◆ **Required action**
Give every entry again, unchanged, and leave its images out.

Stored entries
┄┄┄┄┄┄┄┄┄┄┄┄┄┄┄┄┄┄┄┄

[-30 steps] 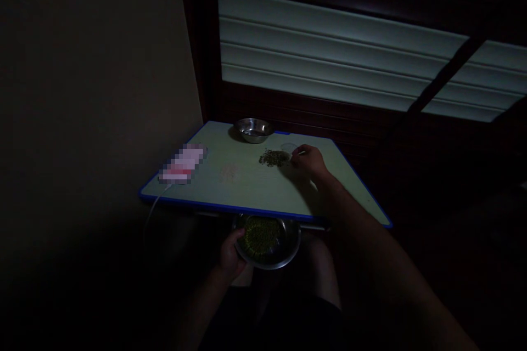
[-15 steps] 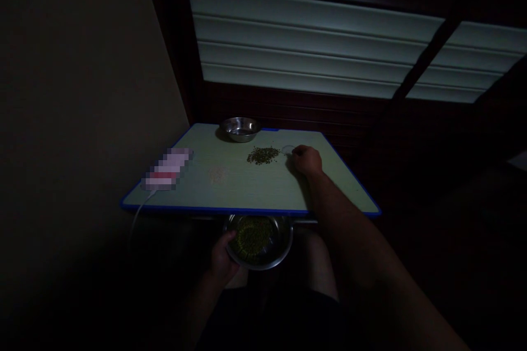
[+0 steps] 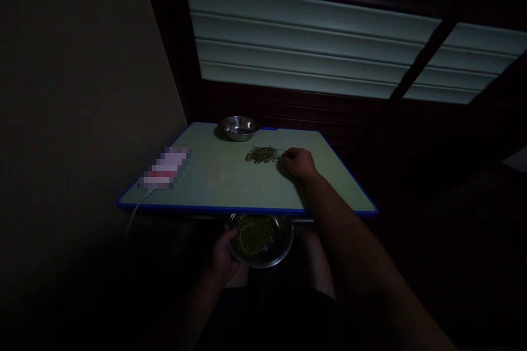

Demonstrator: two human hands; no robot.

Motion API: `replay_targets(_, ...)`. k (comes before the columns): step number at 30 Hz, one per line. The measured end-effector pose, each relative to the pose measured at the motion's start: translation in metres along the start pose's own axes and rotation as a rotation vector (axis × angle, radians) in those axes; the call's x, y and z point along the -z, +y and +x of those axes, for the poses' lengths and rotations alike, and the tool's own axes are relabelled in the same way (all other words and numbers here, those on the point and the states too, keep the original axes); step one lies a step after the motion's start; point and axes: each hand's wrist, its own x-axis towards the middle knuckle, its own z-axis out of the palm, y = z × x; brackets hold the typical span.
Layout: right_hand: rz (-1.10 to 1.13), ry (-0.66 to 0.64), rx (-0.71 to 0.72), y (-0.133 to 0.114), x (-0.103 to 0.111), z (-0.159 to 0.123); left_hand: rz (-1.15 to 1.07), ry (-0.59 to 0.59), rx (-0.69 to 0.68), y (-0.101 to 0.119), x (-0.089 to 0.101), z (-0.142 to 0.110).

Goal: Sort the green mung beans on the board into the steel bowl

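My left hand [image 3: 225, 255] grips the left rim of a metal bowl [image 3: 284, 252] below the table's front edge, thumb over the rim. Small green beans or grains [image 3: 253, 236] lie inside it. Over the tabletop, my right hand [image 3: 300, 163] is closed on the edge of a clear, round-rimmed piece [image 3: 280, 152], perhaps plastic; its exact kind is too dim to make out. That piece is at the right side of a loose pile of small brownish-green grains [image 3: 261, 154].
A second metal bowl [image 3: 239, 129] stands at the back of the blue-edged table [image 3: 255, 192]. A blurred-out phone-like object [image 3: 164, 167] with a white cable [image 3: 134, 214] lies left. Faint pale bits [image 3: 216, 174] are left of the pile. A wall rises at left, a slatted panel behind.
My right hand has moved slightly left with the clear piece, bringing it up to the grain pile. My left hand still holds the bowl in about the same place.
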Motion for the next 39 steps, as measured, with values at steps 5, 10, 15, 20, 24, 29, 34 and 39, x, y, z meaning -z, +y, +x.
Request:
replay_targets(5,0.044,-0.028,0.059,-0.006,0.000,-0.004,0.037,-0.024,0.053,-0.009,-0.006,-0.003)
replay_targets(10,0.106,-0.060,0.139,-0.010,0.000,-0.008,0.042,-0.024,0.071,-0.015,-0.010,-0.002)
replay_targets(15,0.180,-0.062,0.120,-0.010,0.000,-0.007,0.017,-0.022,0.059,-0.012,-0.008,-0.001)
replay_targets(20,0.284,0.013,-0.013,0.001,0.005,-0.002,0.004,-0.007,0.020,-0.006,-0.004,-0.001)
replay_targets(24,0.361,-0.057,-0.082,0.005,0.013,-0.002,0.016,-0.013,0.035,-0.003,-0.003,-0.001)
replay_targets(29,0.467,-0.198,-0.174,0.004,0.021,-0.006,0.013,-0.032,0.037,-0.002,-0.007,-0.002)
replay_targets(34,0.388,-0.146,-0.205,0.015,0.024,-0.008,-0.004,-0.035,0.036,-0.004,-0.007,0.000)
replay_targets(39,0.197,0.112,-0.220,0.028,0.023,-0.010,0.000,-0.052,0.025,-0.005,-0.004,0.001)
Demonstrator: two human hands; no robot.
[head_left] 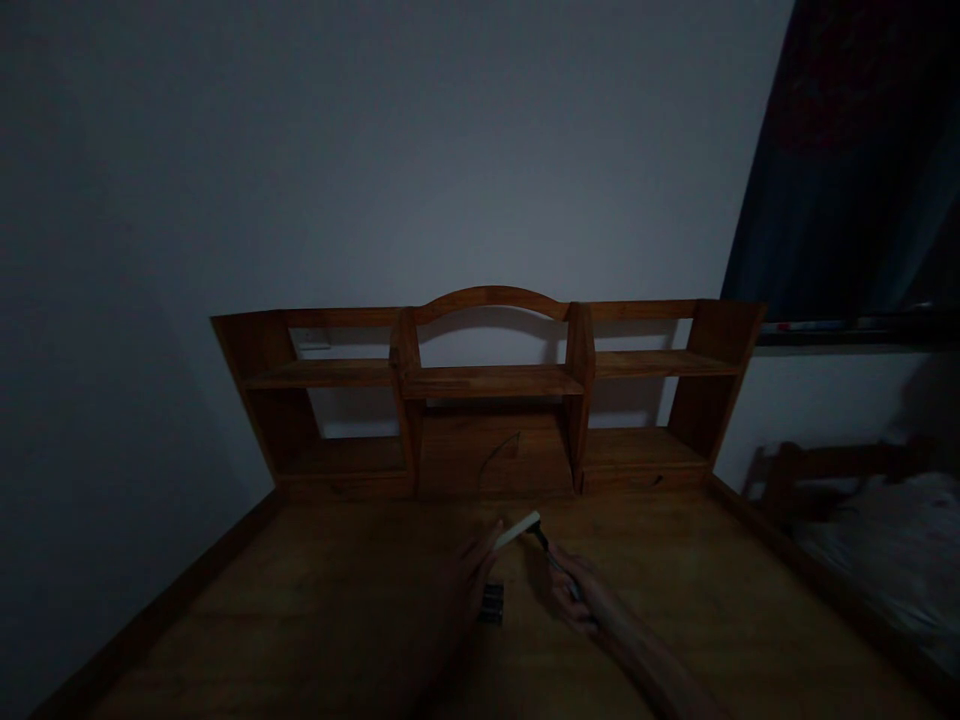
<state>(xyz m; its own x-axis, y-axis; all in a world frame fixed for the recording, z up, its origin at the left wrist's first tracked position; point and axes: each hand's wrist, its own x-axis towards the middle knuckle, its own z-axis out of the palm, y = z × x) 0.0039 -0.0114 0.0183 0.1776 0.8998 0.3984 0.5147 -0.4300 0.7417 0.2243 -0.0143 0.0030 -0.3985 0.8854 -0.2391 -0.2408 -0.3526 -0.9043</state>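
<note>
My left hand [474, 568] is closed around the lower end of a pale flat stick [519, 529], which slants up to the right. My right hand [574, 590] grips the handle of a razor [541, 539] with a dark head. The razor's head is at the underside of the stick's far end; whether they touch is hard to tell in the dim light. Beside my left hand, a small dark ribbed pack [491, 604] lies on the wooden desk [337, 590]. Its contents are too dark to make out.
A wooden shelf unit [493, 382] stands along the back of the desk, against a pale wall [480, 150]. A thin dark cord [498, 453] shows on its middle panel. Dark curtains [847, 180] hang at the right, above a pale bundle [892, 550].
</note>
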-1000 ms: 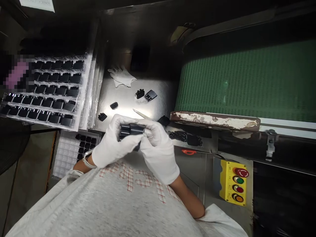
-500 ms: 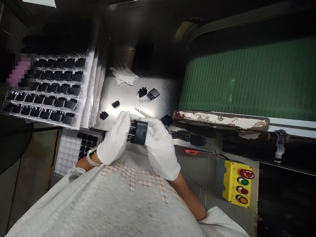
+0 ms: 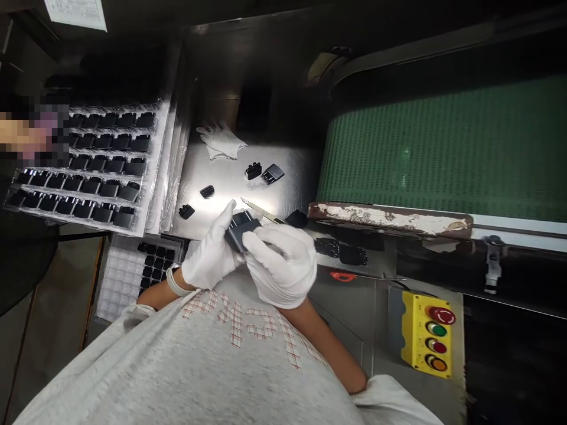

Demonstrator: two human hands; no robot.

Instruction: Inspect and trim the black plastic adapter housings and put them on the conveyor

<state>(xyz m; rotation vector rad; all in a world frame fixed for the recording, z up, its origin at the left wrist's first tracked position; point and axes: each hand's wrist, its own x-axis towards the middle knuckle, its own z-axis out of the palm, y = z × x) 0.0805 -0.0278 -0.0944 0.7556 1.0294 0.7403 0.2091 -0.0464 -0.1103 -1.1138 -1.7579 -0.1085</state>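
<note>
While both gloved hands are raised together over the near edge of the steel table [image 3: 230, 171], the head camera shows a black plastic part [image 3: 241, 229] caught between them. The left hand [image 3: 211, 255] closes around the part's left and lower side, its index finger standing up past the part's top edge. The right hand [image 3: 280, 263] curls in from the right, its fingers folded over the part's right end, so the part sits at the spot where the two sets of fingertips meet, with only its upper face and one corner showing. Both hands are closed on it; how far the part reaches into either palm is hidden by the gloves.

Just beyond the hands a thin metal blade tool [image 3: 261, 210] lies on the table. Farther back lie four loose black pieces [image 3: 253, 171] and a spare pair of white gloves [image 3: 220, 141]. To the left, a clear tray [image 3: 153, 171] holds rows of black parts, and another partly filled tray [image 3: 121, 274] sits lower down. To the right runs a green conveyor belt [image 3: 443, 147], with a yellow button box [image 3: 427, 339] below it.
</note>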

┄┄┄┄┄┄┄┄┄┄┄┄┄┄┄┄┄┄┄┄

◆ **Answer to the exercise**
[-30 steps] 
[-15 steps] 
[+0 steps] 

Demonstrator: two human hands; no robot.

Motion API: `replay_targets(_, ...)`. k (comes before the columns): step number at 30 Hz, one per line. The measured end-effector pose, each relative to the pose measured at the motion's start: translation in metres along the start pose's own axes and rotation as a rotation vector (axis × angle, radians) in those axes; the call's x, y and z point along the -z, +y and +x of those axes, for the poses' lengths and rotations alike, and the tool's own axes are relabelled in the same way (all other words and numbers here, those on the point and the states too, keep the original axes); step one lies a step after the motion's start; point and axes: each hand's wrist, its own x-axis towards the middle knuckle, its own z-axis out of the palm, y = z × x; brackets hold the typical span.
Layout: right_hand: rz (-1.10 to 1.13), ry (-0.66 to 0.64), rx (-0.71 to 0.72), y (-0.133 to 0.114), x (-0.103 to 0.111), z (-0.159 to 0.123); left_hand: rz (-1.15 to 1.07), ry (-0.59 to 0.59), rx (-0.69 to 0.68), y (-0.101 to 0.119), x (-0.089 to 0.101), z (-0.142 to 0.110).

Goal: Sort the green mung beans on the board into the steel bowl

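My left hand [image 3: 225, 255] grips the left rim of a metal bowl [image 3: 284, 252] below the table's front edge, thumb over the rim. Small green beans or grains [image 3: 253, 236] lie inside it. Over the tabletop, my right hand [image 3: 300, 163] is closed on the edge of a clear, round-rimmed piece [image 3: 280, 152], perhaps plastic; its exact kind is too dim to make out. That piece is at the right side of a loose pile of small brownish-green grains [image 3: 261, 154].
A second metal bowl [image 3: 239, 129] stands at the back of the blue-edged table [image 3: 255, 192]. A blurred-out phone-like object [image 3: 164, 167] with a white cable [image 3: 134, 214] lies left. Faint pale bits [image 3: 216, 174] are left of the pile. A wall rises at left, a slatted panel behind.
My right hand has moved slightly left with the clear piece, bringing it up to the grain pile. My left hand still holds the bowl in about the same place.
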Motion for the next 39 steps, as measured, with values at steps 5, 10, 15, 20, 24, 29, 34 and 39, x, y, z meaning -z, +y, +x.
Request:
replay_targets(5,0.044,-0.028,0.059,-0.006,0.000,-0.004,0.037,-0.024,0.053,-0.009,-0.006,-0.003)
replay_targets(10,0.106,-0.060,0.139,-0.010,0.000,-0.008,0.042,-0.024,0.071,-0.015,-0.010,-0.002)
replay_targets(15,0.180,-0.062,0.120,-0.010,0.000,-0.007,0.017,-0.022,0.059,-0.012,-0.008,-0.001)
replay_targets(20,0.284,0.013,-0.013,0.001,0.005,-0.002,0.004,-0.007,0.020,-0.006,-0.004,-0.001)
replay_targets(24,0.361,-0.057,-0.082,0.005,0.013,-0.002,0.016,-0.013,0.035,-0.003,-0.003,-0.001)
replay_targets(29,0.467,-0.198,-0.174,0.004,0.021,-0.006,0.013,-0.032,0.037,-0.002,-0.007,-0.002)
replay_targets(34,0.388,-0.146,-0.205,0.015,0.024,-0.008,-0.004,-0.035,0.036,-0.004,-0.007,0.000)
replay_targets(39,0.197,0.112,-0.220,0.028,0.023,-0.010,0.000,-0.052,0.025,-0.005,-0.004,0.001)
Demonstrator: two human hands; no robot.
[head_left] 
<state>(xyz m; its own x-axis, y-axis; all in a world frame fixed for the recording, z up, its origin at the left wrist's first tracked position; point and axes: each hand's wrist, its own x-axis towards the middle knuckle, its own z-axis out of the palm, y = z × x) 0.0039 -0.0114 0.0183 0.1776 0.8998 0.3984 0.5147 -0.4300 0.7417 0.2243 -0.0143 0.0030 -0.3985 0.8854 -0.2391 -0.2408 -0.3526 -0.9043</state>
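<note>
My left hand [474, 568] is closed around the lower end of a pale flat stick [519, 529], which slants up to the right. My right hand [574, 590] grips the handle of a razor [541, 539] with a dark head. The razor's head is at the underside of the stick's far end; whether they touch is hard to tell in the dim light. Beside my left hand, a small dark ribbed pack [491, 604] lies on the wooden desk [337, 590]. Its contents are too dark to make out.
A wooden shelf unit [493, 382] stands along the back of the desk, against a pale wall [480, 150]. A thin dark cord [498, 453] shows on its middle panel. Dark curtains [847, 180] hang at the right, above a pale bundle [892, 550].
</note>
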-1000 ms: 
-500 ms: 
+0 ms: 

Demonstrator: two human hands; no robot.

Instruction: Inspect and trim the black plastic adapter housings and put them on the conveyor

<state>(xyz m; rotation vector rad; all in a world frame fixed for the recording, z up, its origin at the left wrist's first tracked position; point and axes: each hand's wrist, its own x-axis towards the middle knuckle, its own z-axis out of the palm, y = z × x) 0.0805 -0.0278 -0.0944 0.7556 1.0294 0.7403 0.2091 -0.0464 -0.1103 -1.1138 -1.7579 -0.1085</state>
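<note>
While both gloved hands are raised together over the near edge of the steel table [image 3: 230, 171], the head camera shows a black plastic part [image 3: 241, 229] caught between them. The left hand [image 3: 211, 255] closes around the part's left and lower side, its index finger standing up past the part's top edge. The right hand [image 3: 280, 263] curls in from the right, its fingers folded over the part's right end, so the part sits at the spot where the two sets of fingertips meet, with only its upper face and one corner showing. Both hands are closed on it; how far the part reaches into either palm is hidden by the gloves.

Just beyond the hands a thin metal blade tool [image 3: 261, 210] lies on the table. Farther back lie four loose black pieces [image 3: 253, 171] and a spare pair of white gloves [image 3: 220, 141]. To the left, a clear tray [image 3: 153, 171] holds rows of black parts, and another partly filled tray [image 3: 121, 274] sits lower down. To the right runs a green conveyor belt [image 3: 443, 147], with a yellow button box [image 3: 427, 339] below it.
</note>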

Nothing else belongs in this answer.